(TASK DETAILS)
Set down each line exactly, beginning with the one that contains "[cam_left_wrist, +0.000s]" and continuing through the last line of the listing, and nothing else.

(RECORDS)
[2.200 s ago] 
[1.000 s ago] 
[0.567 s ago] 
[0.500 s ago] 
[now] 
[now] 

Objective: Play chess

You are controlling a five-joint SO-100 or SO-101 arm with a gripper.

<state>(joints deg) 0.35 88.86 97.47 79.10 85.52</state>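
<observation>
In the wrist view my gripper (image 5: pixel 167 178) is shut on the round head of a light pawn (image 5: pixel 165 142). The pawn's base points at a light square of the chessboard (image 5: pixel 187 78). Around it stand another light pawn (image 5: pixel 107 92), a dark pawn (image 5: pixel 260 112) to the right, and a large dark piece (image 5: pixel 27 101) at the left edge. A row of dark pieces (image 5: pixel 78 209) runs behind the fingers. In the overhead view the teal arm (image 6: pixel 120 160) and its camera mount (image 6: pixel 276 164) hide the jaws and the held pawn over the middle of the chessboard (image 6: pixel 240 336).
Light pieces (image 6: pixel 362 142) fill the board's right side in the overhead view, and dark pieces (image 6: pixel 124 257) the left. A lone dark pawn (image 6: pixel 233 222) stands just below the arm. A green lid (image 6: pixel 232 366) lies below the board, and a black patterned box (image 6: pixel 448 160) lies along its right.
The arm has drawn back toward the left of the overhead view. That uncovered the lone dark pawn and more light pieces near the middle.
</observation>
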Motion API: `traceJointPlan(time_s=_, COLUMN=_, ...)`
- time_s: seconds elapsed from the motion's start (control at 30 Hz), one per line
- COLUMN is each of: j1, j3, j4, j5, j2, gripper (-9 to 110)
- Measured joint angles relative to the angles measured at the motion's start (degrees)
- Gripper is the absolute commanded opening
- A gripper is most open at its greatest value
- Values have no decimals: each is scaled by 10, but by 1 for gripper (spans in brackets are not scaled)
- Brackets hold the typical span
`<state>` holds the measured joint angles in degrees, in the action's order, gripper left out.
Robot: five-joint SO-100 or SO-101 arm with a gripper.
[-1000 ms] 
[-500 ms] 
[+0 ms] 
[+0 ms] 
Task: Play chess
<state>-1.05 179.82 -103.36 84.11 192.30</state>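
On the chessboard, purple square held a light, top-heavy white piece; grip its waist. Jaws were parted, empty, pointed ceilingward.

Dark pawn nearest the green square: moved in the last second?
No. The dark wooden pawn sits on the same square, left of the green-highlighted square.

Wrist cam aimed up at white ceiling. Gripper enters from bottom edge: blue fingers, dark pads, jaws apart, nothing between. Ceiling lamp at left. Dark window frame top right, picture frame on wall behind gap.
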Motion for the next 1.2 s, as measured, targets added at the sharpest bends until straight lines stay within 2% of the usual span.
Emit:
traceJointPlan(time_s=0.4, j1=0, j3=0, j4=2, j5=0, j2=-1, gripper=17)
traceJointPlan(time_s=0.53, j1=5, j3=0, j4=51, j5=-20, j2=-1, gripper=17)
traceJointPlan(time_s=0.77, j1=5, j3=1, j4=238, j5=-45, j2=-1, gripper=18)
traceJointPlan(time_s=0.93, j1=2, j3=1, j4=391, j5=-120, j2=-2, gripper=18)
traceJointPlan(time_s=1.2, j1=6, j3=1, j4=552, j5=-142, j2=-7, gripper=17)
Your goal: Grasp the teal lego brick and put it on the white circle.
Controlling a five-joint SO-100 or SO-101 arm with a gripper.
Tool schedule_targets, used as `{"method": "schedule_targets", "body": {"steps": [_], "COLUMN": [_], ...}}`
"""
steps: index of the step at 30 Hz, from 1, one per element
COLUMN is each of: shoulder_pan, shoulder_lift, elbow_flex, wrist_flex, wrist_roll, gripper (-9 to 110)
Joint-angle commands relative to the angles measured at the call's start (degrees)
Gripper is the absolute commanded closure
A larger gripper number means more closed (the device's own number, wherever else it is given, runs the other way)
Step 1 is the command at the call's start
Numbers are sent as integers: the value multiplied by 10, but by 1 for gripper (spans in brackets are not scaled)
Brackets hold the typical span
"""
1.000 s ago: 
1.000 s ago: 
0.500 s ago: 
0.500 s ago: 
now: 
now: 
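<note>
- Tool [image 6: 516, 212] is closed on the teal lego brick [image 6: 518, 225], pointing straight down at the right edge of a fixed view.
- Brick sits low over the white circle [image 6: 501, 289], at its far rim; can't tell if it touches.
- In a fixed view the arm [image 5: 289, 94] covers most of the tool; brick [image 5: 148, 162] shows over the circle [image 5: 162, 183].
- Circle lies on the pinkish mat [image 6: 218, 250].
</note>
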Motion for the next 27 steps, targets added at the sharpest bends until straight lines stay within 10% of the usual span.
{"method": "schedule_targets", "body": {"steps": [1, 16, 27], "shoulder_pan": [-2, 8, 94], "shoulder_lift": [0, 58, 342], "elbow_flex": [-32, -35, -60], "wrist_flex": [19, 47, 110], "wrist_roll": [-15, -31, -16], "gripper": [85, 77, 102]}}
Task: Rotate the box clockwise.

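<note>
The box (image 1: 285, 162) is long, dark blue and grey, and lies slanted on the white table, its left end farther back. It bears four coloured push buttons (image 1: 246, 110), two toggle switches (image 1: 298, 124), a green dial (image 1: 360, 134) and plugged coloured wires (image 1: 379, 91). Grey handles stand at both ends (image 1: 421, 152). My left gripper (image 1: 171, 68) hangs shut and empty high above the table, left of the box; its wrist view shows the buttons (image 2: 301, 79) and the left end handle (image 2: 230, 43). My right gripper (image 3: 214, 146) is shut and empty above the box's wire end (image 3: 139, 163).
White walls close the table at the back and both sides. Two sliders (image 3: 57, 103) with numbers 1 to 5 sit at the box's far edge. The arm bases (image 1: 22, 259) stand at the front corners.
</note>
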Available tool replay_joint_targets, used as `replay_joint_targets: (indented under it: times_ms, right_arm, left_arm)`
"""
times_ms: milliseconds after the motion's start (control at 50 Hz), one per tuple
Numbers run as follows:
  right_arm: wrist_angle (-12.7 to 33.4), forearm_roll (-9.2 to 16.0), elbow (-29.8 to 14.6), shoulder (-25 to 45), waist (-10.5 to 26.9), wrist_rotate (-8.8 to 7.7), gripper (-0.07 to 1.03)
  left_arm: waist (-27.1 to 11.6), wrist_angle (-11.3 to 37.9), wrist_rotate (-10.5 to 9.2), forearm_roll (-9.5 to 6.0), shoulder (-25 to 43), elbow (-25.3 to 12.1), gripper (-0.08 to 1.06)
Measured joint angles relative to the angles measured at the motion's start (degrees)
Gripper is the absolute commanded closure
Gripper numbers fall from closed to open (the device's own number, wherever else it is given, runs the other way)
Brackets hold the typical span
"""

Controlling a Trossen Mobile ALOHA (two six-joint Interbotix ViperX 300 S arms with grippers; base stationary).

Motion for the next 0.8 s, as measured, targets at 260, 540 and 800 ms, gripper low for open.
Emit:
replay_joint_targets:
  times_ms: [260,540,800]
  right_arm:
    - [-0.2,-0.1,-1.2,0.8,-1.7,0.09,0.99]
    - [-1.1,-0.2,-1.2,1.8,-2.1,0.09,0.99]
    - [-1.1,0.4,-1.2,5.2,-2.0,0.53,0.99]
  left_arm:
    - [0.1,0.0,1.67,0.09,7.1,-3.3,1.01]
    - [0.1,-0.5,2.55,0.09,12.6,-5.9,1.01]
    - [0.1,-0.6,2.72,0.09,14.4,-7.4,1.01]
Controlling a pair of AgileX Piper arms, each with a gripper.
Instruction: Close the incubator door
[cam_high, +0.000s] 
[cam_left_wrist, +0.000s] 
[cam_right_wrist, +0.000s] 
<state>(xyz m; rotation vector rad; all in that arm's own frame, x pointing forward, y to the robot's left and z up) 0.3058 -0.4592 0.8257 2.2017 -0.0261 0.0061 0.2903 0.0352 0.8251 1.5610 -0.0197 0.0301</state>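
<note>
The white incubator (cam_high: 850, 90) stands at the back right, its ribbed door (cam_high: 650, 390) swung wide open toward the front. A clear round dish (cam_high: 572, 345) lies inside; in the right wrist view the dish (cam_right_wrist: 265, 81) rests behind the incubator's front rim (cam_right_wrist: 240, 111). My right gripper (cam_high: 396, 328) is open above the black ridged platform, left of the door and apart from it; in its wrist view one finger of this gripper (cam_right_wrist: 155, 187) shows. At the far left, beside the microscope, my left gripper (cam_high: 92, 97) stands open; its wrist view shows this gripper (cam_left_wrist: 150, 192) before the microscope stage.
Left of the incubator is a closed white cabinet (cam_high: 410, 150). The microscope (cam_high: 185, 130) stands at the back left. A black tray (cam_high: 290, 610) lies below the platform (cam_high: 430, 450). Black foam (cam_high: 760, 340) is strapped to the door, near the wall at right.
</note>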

(FINISHED EXERCISE)
[cam_left_wrist, +0.000s] 
[cam_right_wrist, +0.000s] 
<state>(xyz m; rotation vector rad; all in that arm's own frame, x pointing forward, y to the robot's left and z up) 0.3058 -0.4592 0.8257 2.2017 -0.0261 0.0061 0.2903 0.0352 0.8251 1.5610 -0.0197 0.0301</state>
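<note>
The white incubator (cam_high: 850, 90) stands at the back right, its ribbed door (cam_high: 650, 390) swung wide open toward the front. A clear round dish (cam_high: 572, 345) lies inside; in the right wrist view the dish (cam_right_wrist: 265, 81) rests behind the incubator's front rim (cam_right_wrist: 240, 111). My right gripper (cam_high: 396, 328) is open above the black ridged platform, left of the door and apart from it; in its wrist view one finger of this gripper (cam_right_wrist: 155, 187) shows. At the far left, beside the microscope, my left gripper (cam_high: 92, 97) stands open; its wrist view shows this gripper (cam_left_wrist: 150, 192) before the microscope stage.
Left of the incubator is a closed white cabinet (cam_high: 410, 150). The microscope (cam_high: 185, 130) stands at the back left. A black tray (cam_high: 290, 610) lies below the platform (cam_high: 430, 450). Black foam (cam_high: 760, 340) is strapped to the door, near the wall at right.
</note>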

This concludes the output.